EXERCISE OBJECTIVE ::
All lines containing the string "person" must be copied from the entries.
SOURCE DATA Start Marker
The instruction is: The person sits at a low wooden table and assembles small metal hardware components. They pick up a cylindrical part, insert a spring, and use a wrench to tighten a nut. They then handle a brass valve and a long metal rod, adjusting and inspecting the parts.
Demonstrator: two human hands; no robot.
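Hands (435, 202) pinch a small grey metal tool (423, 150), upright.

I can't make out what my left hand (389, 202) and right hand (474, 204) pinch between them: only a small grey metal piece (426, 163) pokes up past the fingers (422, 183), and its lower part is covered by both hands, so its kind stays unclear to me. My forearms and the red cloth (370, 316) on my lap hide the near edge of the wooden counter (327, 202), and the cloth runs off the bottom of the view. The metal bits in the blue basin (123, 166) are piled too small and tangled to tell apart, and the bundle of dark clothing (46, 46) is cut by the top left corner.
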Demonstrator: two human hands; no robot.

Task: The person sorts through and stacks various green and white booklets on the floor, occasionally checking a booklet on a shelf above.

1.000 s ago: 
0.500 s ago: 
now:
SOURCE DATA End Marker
EXERCISE SOLUTION ::
The instruction is: The person sits at a low wooden table and assembles small metal hardware components. They pick up a cylindrical part, insert a spring, and use a wrench to tighten a nut. They then handle a brass valve and a long metal rod, adjusting and inspecting the parts.
Task: The person sorts through and stacks various green and white booklets on the floor, occasionally checking a booklet on a shelf above.

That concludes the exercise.